FAR 31.205-52—Asset valuations resulting from business combinations.
Plain-English Summary
FAR 31.205-52 addresses how contractors must measure allowable depreciation, amortization, and cost of money when a business combination is accounted for under the purchase method. It covers two separate asset categories: tangible capital assets and intangible capital assets. For tangible assets, it ties allowability to the capitalized asset values assigned under CAS 9904.404-50(d), even if the contract or subcontract is not subject to CAS, so long as the costs are allocable, reasonable, and not otherwise unallowable. For intangible assets, it imposes a ceiling: allowable amortization and cost of money cannot exceed the amounts that would have been allowable if the business combination had not occurred. The purpose is to prevent contractors from increasing Government-reimbursable costs simply because an acquisition or merger changed the book basis of assets. In practice, this section requires careful post-acquisition cost accounting, documentation of asset valuations, and a clear distinction between tangible and intangible assets when proposing or billing indirect costs.
Key Rules
Tangible assets use CAS values
When the purchase method of accounting is used for a business combination, allowable depreciation and cost of money for tangible capital assets must be based on the capitalized asset values measured and assigned under 48 CFR 9904.404-50(d). This applies whether or not the contract or subcontract is subject to CAS.
Basic allowability still applies
Even when the CAS-based asset values are used, the resulting depreciation or cost of money is allowable only if it is allocable, reasonable, and not otherwise unallowable under FAR cost principles.
Intangible assets are capped
For intangible capital assets acquired in a purchase-method business combination, allowable amortization and cost of money are limited to the amounts that would have been allowable if the combination had not occurred. The acquisition cannot create a higher Government-reimbursable cost base for intangibles.
Purchase method is the trigger
This rule applies specifically when the business combination is accounted for using the purchase method. If another accounting treatment applies, this section does not control the allowability outcome in the same way.
Applies to contracts and subcontracts
The tangible-asset rule expressly applies regardless of whether the underlying contract or subcontract is subject to CAS, so contractors cannot avoid the valuation rule by pointing to CAS coverage status.
Responsibilities
Contractor
Must identify business combinations accounted for under the purchase method, segregate tangible and intangible capital assets, and calculate allowable depreciation, amortization, and cost of money using the required valuation rules. The contractor must also ensure claimed amounts are allocable, reasonable, and otherwise allowable, and maintain support for the post-acquisition asset basis and related calculations.
Contracting Officer
Must evaluate claimed depreciation, amortization, and cost of money for compliance with FAR allowability rules, including whether the contractor used the correct asset values and whether the claimed amounts exceed the limits for intangible assets. The contracting officer should request supporting documentation when acquisition-related valuations affect proposed or billed costs.
Auditor or DCAA
May test whether the contractor applied the correct purchase-method valuations, properly distinguished tangible from intangible assets, and limited intangible amortization and cost of money to the pre-combination allowable amounts. Auditors also verify that the claimed costs are supported, allocable, and not otherwise unallowable.
Agency
Must apply the cost principle consistently in pricing, billing, and cost allowability determinations, and ensure acquisition-related accounting changes do not shift unallowable or inflated costs to the Government.
Practical Implications
Acquisitions can change the book basis of assets, but they do not automatically increase what the Government will reimburse. Contractors need acquisition accounting and government cost accounting to line up correctly.

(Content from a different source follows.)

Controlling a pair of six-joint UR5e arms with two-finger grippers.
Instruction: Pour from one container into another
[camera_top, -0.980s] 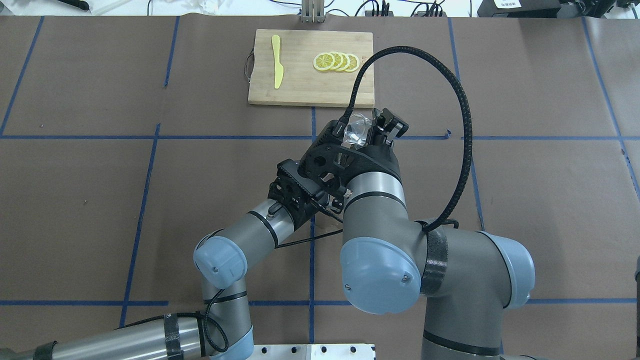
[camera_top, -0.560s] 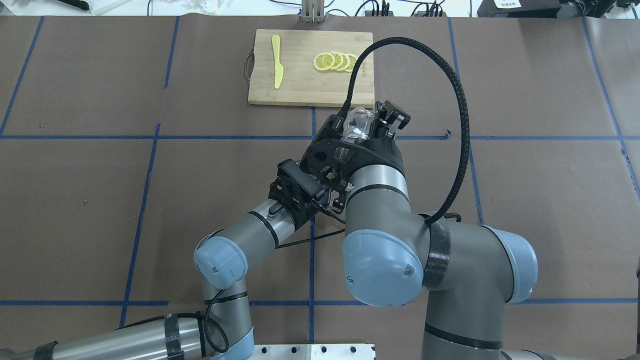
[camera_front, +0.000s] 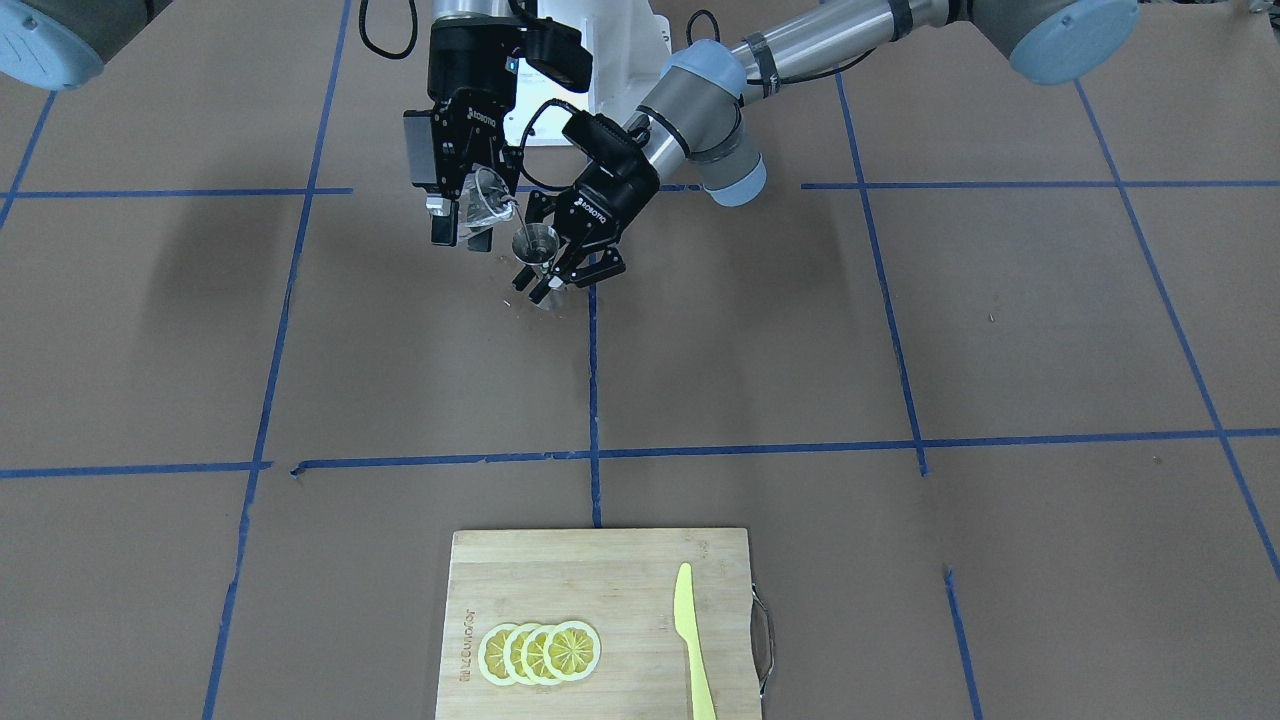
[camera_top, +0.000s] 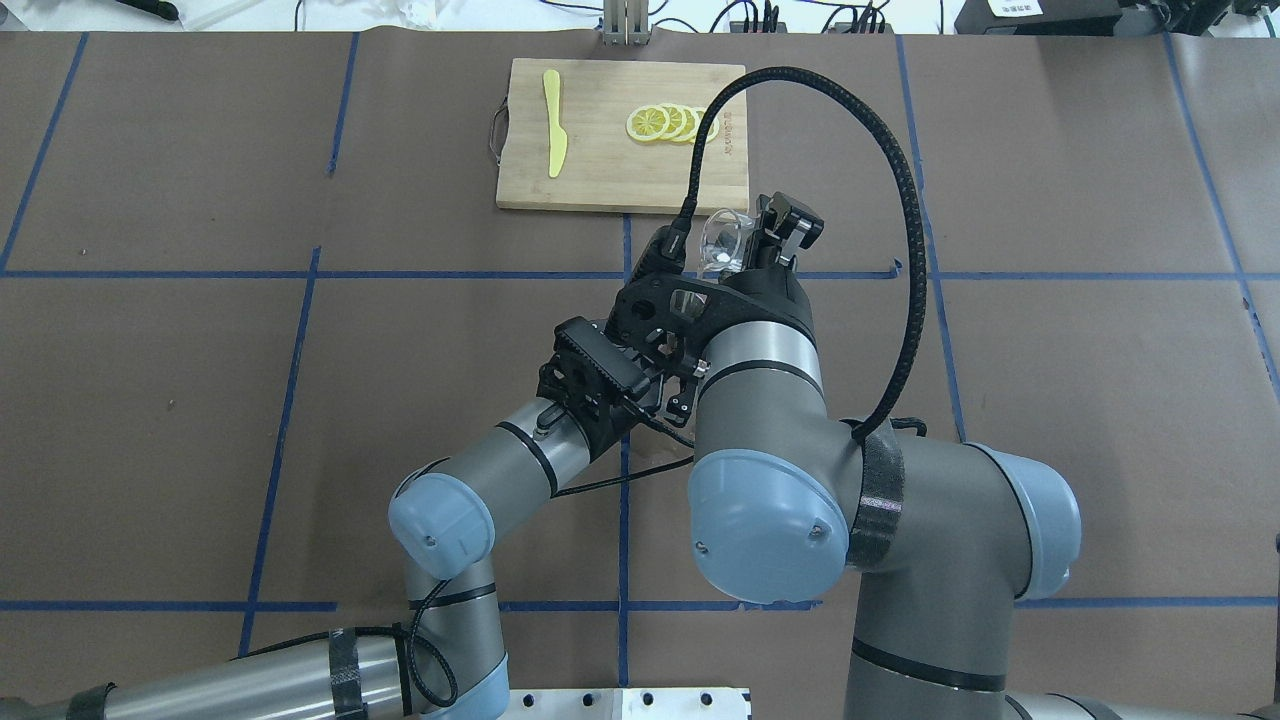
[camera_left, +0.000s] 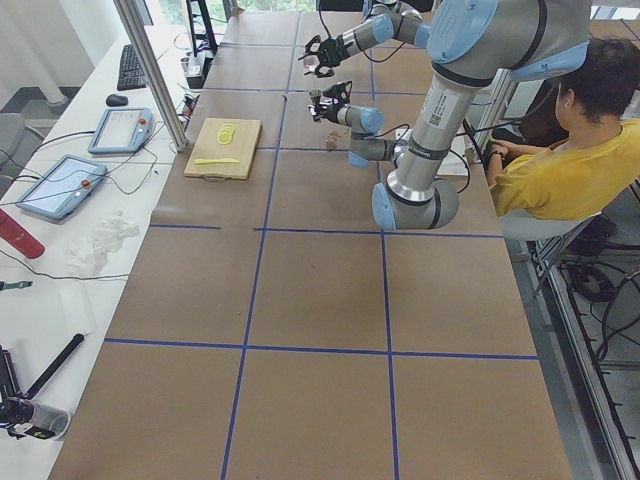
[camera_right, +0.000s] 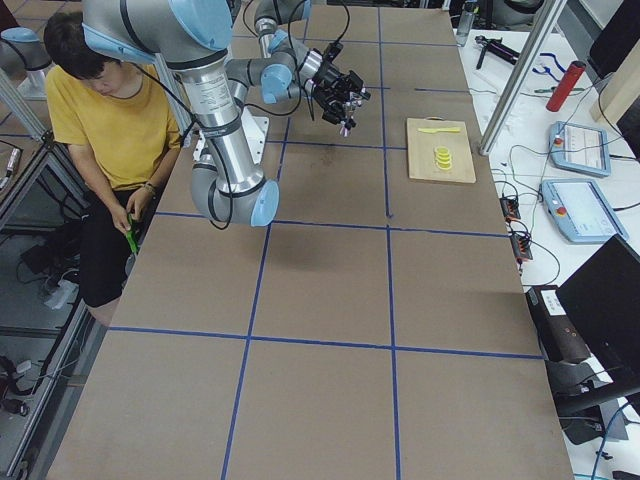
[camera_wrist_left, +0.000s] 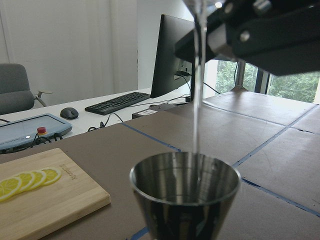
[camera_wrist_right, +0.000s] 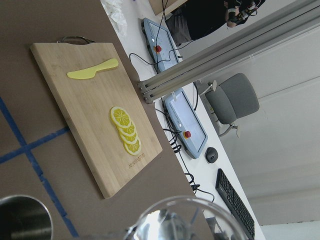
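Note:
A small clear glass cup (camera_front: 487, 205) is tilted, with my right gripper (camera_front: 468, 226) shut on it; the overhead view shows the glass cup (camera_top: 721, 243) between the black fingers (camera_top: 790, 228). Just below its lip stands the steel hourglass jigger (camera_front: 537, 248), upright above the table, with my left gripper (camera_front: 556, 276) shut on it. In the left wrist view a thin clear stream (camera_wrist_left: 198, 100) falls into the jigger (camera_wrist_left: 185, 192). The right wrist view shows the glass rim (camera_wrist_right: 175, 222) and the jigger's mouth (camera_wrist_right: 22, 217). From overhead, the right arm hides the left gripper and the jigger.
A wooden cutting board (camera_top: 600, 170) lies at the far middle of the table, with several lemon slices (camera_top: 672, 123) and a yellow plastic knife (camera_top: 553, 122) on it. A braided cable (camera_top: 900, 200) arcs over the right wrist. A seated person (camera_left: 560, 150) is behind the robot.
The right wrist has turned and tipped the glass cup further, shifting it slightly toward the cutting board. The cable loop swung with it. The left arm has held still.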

The biggest risk is misclassifying assets or using the wrong post-acquisition basis, especially where goodwill, customer relationships, patents, or other intangibles are involved.
For tangible assets, contractors should be prepared to show how the CAS 9904.404-50(d) values were measured and assigned, even on non-CAS contracts.
For intangible assets, the key check is whether the claimed amortization or cost of money exceeds what would have been allowable before the business combination; if it does, the excess is unallowable.
This section often affects forward pricing rates, incurred cost submissions, and audit support, so contractors should preserve acquisition documents, valuation reports, and depreciation/amortization schedules.
Official Regulatory Text
(a) For tangible capital assets, when the purchase method of accounting for a business combination is used, whether or not the contract or subcontract is subject to CAS, the allowable depreciation and cost of money shall be based on the capitalized asset values measured and assigned in accordance with 48 CFR9904.404-50(d), if allocable, reasonable, and not otherwise unallowable. (b) For intangible capital assets, when the purchase method of accounting for a business combination is used, allowable amortization and cost of money shall be limited to the total of the amounts that would have been allowed had the combination not taken place.